## Dataset entries
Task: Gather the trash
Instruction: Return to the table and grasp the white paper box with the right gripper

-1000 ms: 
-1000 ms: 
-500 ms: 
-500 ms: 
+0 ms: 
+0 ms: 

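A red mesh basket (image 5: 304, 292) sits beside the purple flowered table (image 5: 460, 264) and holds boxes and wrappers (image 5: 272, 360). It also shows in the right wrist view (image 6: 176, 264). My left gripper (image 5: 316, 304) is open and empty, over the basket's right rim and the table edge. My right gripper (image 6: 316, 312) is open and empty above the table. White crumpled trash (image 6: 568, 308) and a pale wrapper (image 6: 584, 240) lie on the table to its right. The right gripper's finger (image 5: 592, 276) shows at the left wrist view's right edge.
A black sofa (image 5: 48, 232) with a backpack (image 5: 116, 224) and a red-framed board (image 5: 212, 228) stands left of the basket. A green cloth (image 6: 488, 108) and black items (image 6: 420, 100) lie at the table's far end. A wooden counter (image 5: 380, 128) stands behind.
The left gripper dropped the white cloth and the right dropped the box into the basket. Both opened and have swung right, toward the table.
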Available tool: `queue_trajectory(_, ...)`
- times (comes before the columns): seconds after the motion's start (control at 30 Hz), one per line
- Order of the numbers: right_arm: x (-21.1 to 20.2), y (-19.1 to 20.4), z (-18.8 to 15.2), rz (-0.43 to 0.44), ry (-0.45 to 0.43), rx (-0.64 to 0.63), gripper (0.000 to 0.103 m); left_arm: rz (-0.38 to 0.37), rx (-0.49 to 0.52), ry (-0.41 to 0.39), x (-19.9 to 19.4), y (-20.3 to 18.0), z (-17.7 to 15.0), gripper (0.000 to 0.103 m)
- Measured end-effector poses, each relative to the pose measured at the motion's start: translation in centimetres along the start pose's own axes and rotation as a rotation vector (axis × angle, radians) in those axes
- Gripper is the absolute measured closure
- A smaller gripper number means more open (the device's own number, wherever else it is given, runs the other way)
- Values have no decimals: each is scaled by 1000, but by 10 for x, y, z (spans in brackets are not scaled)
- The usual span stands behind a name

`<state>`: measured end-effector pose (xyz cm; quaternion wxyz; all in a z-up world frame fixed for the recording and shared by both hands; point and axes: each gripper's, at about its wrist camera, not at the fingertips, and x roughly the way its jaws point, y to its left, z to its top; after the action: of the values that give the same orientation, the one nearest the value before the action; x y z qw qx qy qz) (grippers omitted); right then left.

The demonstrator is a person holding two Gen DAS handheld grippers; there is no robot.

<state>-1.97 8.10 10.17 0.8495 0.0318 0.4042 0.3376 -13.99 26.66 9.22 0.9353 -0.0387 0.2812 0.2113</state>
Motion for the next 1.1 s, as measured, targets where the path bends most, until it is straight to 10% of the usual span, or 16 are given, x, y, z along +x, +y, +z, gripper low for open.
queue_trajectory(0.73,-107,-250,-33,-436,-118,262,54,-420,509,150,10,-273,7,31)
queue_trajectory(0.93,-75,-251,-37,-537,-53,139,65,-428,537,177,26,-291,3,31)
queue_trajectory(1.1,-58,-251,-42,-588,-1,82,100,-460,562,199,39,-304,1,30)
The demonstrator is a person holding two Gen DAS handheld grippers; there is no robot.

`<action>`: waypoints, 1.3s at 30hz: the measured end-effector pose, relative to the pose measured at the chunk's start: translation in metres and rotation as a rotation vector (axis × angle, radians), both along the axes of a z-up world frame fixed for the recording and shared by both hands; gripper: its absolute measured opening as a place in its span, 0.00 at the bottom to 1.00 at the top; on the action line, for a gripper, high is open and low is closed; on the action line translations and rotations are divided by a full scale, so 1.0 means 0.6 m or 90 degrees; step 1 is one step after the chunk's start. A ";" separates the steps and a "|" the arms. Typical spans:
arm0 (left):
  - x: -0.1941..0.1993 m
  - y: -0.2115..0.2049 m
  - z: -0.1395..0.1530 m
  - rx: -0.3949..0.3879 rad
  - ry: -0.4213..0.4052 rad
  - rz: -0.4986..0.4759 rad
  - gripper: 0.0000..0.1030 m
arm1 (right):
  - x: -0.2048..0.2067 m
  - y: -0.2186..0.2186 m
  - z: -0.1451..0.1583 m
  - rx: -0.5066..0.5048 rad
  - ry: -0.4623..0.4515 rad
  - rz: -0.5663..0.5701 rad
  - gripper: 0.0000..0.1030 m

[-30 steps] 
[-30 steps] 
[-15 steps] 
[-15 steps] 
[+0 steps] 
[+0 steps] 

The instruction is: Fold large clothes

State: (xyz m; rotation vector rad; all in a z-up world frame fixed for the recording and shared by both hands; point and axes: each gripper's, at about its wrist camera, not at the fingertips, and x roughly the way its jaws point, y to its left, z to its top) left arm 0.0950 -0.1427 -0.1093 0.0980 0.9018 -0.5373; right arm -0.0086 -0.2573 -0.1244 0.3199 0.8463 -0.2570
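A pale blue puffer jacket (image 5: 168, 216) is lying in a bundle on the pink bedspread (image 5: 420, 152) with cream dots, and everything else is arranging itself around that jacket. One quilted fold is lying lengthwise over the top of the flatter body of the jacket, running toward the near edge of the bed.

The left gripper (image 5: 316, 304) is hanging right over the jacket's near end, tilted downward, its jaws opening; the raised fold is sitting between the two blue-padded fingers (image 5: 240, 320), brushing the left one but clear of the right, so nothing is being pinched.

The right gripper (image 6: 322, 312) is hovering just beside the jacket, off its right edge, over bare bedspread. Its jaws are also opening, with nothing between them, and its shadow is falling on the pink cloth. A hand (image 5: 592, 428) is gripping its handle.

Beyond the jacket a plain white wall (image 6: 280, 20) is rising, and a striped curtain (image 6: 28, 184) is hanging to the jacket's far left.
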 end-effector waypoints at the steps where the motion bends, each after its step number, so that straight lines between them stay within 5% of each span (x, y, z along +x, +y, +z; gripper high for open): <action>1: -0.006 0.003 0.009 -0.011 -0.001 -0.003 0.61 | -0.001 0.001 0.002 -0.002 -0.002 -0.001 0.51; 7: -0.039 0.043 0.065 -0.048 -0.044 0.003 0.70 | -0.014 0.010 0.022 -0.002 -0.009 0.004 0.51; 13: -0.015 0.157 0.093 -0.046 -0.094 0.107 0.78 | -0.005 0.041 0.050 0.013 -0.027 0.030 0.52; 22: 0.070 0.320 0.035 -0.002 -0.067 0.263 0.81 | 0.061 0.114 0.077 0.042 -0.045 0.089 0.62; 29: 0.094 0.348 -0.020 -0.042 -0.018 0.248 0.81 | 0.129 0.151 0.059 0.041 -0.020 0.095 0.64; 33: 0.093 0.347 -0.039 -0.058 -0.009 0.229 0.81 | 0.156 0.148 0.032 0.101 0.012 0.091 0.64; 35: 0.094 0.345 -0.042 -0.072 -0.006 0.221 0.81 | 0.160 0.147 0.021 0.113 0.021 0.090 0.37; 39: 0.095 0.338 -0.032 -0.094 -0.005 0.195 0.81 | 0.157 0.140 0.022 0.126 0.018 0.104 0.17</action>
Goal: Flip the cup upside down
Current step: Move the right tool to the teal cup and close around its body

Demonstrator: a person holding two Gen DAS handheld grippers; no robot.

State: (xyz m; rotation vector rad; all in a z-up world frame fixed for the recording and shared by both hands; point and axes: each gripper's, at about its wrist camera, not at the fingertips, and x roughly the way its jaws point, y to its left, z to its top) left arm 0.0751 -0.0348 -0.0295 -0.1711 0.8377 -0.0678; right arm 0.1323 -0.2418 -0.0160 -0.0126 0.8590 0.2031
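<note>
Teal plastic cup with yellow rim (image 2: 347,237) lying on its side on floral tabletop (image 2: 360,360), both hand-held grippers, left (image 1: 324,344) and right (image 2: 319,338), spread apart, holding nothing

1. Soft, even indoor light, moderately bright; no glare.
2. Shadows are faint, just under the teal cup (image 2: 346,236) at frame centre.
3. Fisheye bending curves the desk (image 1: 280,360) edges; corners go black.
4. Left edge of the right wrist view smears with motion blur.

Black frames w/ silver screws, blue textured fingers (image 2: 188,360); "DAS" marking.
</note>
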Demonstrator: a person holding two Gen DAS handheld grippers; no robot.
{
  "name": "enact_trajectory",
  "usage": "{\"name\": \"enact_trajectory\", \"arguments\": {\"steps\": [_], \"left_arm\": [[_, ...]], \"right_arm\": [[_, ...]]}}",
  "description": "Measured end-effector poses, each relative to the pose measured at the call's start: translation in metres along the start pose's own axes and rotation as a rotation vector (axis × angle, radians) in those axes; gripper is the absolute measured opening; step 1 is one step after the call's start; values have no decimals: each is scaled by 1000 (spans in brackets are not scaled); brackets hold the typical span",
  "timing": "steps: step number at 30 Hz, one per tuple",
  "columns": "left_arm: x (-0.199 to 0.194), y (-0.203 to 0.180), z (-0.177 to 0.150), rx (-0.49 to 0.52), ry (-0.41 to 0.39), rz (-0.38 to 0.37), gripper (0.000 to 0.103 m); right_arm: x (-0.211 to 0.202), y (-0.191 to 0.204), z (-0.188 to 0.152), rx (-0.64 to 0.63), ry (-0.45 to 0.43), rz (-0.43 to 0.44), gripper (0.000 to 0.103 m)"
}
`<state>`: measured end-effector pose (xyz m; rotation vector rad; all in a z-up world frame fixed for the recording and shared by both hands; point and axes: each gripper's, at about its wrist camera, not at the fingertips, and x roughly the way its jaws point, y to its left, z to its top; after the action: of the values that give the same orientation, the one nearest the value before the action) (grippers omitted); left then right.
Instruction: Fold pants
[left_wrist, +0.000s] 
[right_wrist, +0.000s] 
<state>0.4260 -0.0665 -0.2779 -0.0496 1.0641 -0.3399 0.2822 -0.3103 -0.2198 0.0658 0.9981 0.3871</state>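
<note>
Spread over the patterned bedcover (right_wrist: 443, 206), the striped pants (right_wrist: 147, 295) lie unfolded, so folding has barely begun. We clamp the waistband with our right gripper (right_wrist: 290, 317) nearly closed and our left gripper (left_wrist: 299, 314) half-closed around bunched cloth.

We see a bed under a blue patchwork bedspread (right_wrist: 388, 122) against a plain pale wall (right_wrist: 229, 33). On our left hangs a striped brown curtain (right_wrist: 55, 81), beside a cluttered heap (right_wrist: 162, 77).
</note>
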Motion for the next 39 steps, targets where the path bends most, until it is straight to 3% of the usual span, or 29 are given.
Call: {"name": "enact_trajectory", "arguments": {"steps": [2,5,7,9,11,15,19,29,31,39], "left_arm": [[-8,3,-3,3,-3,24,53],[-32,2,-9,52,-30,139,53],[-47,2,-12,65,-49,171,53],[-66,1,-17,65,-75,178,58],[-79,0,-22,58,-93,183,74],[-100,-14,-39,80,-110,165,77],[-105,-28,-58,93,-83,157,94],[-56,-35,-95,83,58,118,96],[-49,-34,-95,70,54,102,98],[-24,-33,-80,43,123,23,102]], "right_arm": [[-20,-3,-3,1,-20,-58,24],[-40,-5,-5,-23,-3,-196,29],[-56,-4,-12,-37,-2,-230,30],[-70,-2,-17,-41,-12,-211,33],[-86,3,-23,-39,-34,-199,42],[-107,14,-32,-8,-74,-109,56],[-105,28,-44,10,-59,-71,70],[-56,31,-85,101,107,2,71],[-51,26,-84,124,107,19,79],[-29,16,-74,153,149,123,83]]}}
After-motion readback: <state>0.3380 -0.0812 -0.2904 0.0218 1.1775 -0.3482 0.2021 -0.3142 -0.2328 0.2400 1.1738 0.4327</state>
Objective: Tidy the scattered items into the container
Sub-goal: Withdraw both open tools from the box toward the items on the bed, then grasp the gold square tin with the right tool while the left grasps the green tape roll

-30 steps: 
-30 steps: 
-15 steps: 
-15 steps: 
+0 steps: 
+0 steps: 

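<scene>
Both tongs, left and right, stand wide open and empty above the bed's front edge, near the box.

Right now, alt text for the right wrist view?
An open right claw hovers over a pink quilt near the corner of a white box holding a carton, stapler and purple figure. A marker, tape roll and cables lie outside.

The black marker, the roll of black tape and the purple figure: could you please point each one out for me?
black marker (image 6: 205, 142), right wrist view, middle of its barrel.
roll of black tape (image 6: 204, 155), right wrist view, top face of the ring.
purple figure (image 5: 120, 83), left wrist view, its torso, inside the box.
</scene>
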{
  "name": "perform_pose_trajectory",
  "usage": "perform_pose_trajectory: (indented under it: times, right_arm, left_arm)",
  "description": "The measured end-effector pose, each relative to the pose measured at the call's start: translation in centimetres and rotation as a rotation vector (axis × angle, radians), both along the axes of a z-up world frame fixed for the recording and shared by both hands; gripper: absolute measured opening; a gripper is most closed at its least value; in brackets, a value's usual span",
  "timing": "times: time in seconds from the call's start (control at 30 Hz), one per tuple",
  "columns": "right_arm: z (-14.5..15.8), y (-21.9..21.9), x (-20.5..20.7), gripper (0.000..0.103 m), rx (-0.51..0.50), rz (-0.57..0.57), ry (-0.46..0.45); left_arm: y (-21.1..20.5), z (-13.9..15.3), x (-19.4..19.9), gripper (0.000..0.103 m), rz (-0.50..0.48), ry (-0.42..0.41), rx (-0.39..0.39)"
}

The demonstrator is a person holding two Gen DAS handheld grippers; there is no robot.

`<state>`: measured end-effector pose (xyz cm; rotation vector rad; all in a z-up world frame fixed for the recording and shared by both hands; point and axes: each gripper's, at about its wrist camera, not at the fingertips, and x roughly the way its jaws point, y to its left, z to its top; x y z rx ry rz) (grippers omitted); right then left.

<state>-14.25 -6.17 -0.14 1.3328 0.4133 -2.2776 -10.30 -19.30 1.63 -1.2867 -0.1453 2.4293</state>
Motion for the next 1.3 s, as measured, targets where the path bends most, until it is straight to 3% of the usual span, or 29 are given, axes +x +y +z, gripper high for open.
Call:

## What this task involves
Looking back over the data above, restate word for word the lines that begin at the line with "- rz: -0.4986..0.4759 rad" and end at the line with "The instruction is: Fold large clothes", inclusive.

## Answer box
  - rz: -0.4986..0.4759 rad
  - gripper: 0.0000..0.1030 m
arm1 (right):
  - x: -0.2048..0.2067 m
  - y: -0.2186..0.2186 m
  - z: -0.1451..0.1583 m
  - rx: -0.5066..0.5048 rad
  - ry: -0.4623..0.4515 rad
  - rz: -0.5663..0.5701 rad
  - gripper: 0.0000..0.1030 m

[-30 steps] 
[-30 steps] 
[-15 steps] 
[-15 steps] 
[+0 steps] 
[+0 steps] 

The instruction is: Fold large clothes

Nothing else remains for the exercise.